William's face is puffy and red from screaming.  
It looked the same way the day that I met him,
just weeks after I stood with Skinner in the
cemetery and watched Mulder's body go into the
ground.  William didn't look at all like him,
not then, but that day I imagined that I felt
Mulder with me, standing behind me in the
delivery room and whispering in my ear.  I felt
him so strongly that when William was placed in
my arms, waving his tiny hand and screaming his
head off, my first instinct as a mother was to
comfort him in a way I had never reassured
anyone besides his father.

"Joy to the world..."  

It was toneless and tinged with sadness, but it
was something tangible, something that reminded
me that Mulder had once been here with me, with
William, though neither of us had realized it
at the time.  

"All the boys and girls," I murmur, tickling
his stomach, and William's cries begin to fade
away.

"Joy to the fishes in the deep blue sea," I
tell William solemnly, and he regards me with
unabashed delight.  

I almost miss overhearing the muffled sound of
a sob in the living room as I concentrate on
lifting William out of his crib.

A sound makes me turn, my hand still pressed to
Will's head.  Mulder fills the doorway, the
expression in his eyes so familiar I can hardly
believe I once thought I might never see it
again.  Longing.  And life.  

"I'll take your pills," he says in a low voice,
before I can open my mouth to speak.  "I'll
learn to meditate if I have to, I'll even eat
yogurt mixed with bee pollen if you think it'll
help."

He takes a step closer to us, the sound of his
breath filling the space between us and all the
spaces in between.  

"But this is what I want," he concludes
hoarsely, his eyes locked fiercely on mine.  

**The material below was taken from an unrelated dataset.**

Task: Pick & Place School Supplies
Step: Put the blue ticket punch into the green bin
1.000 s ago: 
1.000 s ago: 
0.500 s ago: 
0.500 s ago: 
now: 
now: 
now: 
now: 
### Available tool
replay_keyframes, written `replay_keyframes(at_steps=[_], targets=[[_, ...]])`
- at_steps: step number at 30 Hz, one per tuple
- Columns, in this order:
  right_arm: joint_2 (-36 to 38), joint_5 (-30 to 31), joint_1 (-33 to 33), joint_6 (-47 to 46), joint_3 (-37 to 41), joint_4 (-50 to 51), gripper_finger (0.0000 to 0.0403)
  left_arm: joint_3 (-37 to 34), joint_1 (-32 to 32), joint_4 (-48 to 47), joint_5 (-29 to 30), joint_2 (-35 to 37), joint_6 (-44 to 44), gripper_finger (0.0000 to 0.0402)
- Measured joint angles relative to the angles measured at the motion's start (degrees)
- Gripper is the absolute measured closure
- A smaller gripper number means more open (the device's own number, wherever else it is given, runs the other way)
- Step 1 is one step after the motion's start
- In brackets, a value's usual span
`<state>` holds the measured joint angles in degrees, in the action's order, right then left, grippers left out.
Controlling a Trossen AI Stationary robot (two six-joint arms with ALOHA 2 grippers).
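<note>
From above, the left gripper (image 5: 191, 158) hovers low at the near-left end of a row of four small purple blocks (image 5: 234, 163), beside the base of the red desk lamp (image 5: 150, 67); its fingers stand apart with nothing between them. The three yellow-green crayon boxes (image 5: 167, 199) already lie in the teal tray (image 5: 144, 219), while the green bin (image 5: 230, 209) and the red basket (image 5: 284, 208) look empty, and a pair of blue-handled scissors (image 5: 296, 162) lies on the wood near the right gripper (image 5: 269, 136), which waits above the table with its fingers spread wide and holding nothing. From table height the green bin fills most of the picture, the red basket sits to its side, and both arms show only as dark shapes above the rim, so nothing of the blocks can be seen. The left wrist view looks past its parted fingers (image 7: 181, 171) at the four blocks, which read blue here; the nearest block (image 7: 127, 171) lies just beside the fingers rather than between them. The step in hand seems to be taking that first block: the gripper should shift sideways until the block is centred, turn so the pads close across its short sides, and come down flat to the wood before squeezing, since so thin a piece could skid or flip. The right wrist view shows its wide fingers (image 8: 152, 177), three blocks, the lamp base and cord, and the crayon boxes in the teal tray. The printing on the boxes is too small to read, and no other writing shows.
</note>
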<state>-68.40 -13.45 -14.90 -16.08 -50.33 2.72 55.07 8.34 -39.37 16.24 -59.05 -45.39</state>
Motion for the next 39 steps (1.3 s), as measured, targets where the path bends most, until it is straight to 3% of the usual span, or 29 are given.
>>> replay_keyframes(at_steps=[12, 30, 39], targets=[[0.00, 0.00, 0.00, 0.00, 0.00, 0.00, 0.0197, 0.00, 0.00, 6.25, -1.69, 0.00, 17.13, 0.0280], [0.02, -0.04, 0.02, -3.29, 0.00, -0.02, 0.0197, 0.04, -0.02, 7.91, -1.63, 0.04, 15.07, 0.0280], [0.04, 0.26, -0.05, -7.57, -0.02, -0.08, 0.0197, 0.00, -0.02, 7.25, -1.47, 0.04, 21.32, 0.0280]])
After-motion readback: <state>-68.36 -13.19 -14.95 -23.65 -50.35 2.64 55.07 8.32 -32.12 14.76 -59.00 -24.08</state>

Sometimes the truth seems unbearable, poised
like a bullet to destroy us.  And sometimes, I
think as William's hand lunges for Mulder's,
the truth is a beacon, guiding us home.

* * *

END.


"I have set before you this day life and death,
blessing and curse; therefore, choose life,
that both you and your children shall live." --
Deuteronomy 30:20

* * *

Feedback.  It's what's for dinner:
xraelynn@gmail.com

ADDITIONAL AUTHOR'S NOTE:
Bruce Weigl's "What Saves Us," from which this
story borrows its title, has is a gorgeous poem
about the Vietnam War that has nothing to do
with The X-Files.  But when I was stealing a
line from it for the title of this story, I
found it especially touching in light of the
belief held by many people that Mulder was
wearing Scully's cross when he was taken in
"Requiem," so I've reprinted it here (warning:
it's a little PG-13):


"We are wrapped around each other in  
the back of my father's car parked  
in the empty lot of the high school  
of our failures, the sweat on her neck  
like oil. The next morning I would leave  
for the war and I thought I had something  
coming for that, I thought to myself  
that I would not die never having  
been inside her long body. I pulled  
her skirt above her waist like an umbrella  
inside out by the storm. I pulled  
her cotton panties up as high as  
she could stand. I was on fire. Heaven  
was in sight. We were drowning on our  
tongues and I tried to tear my pants off  
when she stopped so suddenly  
we were surrounded only by my shuddering
and by the school bells grinding in the  
empty halls. She reached to find something,  
a silver crucifix on a silver  
chain, the tiny savior's head hanging  
and stakes through his hands and his feet.  
She put it around my neck and held  
me so long the black wings of my heart  
were calmed. We are not always right
about what we think will save us.  
I thought that dragging the angel down would  
save me, but instead I carried the crucifix  
in my pocket and rubbed it on my  
face and lips nights the rockets roared in.

People die sometimes so near you  
you feel them struggling to cross over,  
the deep untangling, of one body from another."